The Bookworm Beat 1/8/15 — The day after the Charlie Hebdo Massacre edition, and Open Thread

Woman writingIn an earlier post about the Charlie Hebdo massacre, March Hare made this comment:

One reason you may not see pictures of the Mohammed Cartoon or covers from Charlie Hebdo is that the Western Press will not publish close-up crowd pictures. See this article by Allahpundit at Hot Air.

Ah, yes! It’s the old philosophical question: “If a tree falls in a forest and the media refuses to report it, does it make a sound?” Well, the media hopes that’s the case, but I intend to make lots of sounds. I’ll start here, with a link to Charlie Hebdo covers, courtesy of the brave Daily Signal.

Is another great man emerging in Egypt?

Thousands of years ago, a great man, Moses, emerged from Egypt. It’s possible that Egypt has produced another great man. He’s not a prophet by any means, and he still has a long way to go to prove himself, but there’s no doubt that Egyptian President Abdel Fattah el-Sisi is saying and doing some extraordinary things — and the MSM is therefore ignoring him as hard as possible.

The first thing Sisi did was to issue an open challenge to Islam to have an Enlightenment and, along the way, he had a great to say about Islam’s flaws:

We have to think hard about what we are facing—and I have, in fact, addressed this topic a couple of times before. It’s inconceivable that the thinking that we hold most sacred should cause the entire umma [Islamic world] to be a source of anxiety, danger, killing and destruction for the rest of the world. Impossible!

That thinking—I am not saying “religion” but “thinking”—that corpus of texts and ideas that we have sacralized over the centuries, to the point that departing from them has become almost impossible, is antagonizing the entire world. It’s antagonizing the entire world!

Is it possible that 1.6 billion people [Muslims] should want to kill the rest of the world’s inhabitants—that is 7 billion—so that they themselves may live? Impossible!

I am saying these words here at Al Azhar, before this assembly of scholars and ulema—Allah Almighty be witness to your truth on Judgment Day concerning that which I’m talking about now.

All this that I am telling you, you cannot feel it if you remain trapped within this mindset. You need to step outside of yourselves to be able to observe it and reflect on it from a more enlightened perspective.

I say and repeat again that we are in need of a religious revolution. You, imams, are responsible before Allah. The entire world, I say it again, the entire world is waiting for your next move… because this umma is being torn, it is being destroyed, it is being lost—and it is being lost by our own hands.

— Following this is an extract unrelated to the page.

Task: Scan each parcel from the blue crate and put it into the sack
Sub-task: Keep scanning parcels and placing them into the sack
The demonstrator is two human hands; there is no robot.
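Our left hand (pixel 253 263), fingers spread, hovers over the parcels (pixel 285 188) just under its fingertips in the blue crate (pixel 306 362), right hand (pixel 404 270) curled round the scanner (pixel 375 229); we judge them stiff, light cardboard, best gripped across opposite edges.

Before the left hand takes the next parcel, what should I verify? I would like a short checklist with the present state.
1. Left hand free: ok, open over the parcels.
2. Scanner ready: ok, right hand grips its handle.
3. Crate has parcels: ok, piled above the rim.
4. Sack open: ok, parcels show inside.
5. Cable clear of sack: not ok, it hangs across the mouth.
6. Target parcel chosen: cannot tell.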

As slaughters from Theo van Gogh to the staff of Charlie Hebdo show, for Sisi to criticize Islam is an act of extraordinary courage. No wonder the media is looking the other way.

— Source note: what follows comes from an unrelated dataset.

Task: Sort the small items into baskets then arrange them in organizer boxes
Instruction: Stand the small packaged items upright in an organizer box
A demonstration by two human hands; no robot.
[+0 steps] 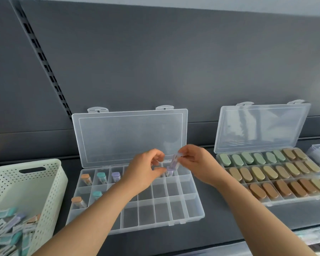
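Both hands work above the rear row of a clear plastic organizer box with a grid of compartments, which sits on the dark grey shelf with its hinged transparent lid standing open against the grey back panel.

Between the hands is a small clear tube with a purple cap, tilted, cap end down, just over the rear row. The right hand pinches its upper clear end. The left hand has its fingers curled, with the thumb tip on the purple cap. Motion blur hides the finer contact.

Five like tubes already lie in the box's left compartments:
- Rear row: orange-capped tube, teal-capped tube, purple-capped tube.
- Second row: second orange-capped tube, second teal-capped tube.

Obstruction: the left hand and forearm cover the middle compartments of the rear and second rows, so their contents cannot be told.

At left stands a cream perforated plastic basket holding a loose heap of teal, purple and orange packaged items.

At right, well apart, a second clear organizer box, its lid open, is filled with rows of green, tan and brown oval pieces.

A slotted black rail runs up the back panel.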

Here’s another great thing Sisi is doing — he’s working hard to destroy Hamas:

Egyptian authorities have decided to demolish the entire city of Rafah according to Palestinian Ma’an news agency.

The governor of the North Sinai district, Abd al-Fattah Harhour said at a news conference Wednesday that “a new Rafah city is being established with residential zones appropriate to the nature and traditions of the residents of Rafah.”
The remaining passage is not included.